> EXERCISE: Every line of the material below needs to be copied exactly; omit the pictures.

> DATA EXCERPT:
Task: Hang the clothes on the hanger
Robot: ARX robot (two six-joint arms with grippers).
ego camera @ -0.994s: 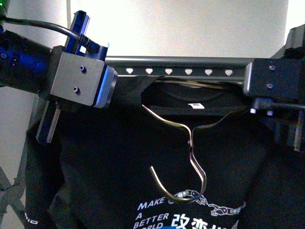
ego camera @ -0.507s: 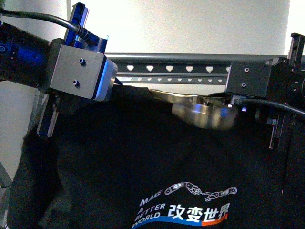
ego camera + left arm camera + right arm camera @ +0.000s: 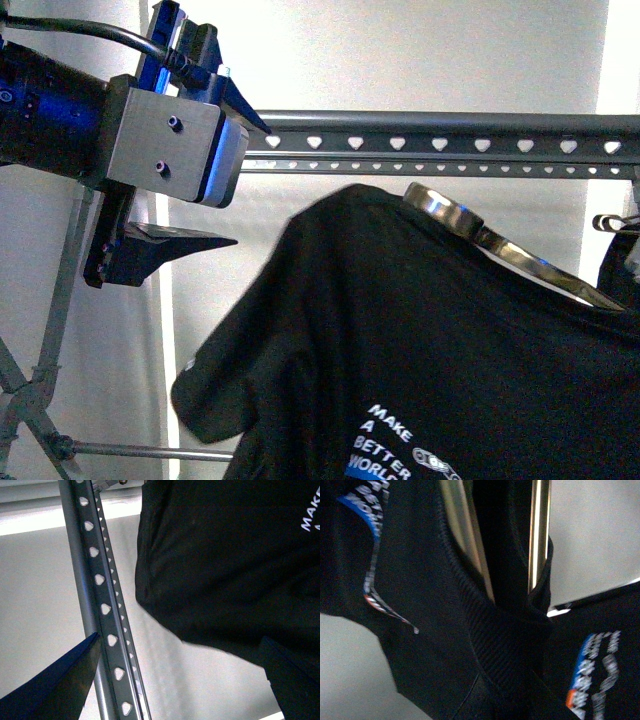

> RESPONSE AREA:
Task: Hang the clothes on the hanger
Robot: ARX robot (two six-joint arms with grippers).
ego camera @ -0.994s: 
ego camera @ -0.507s: 
ego camera + left arm camera + right arm camera @ +0.000s: 

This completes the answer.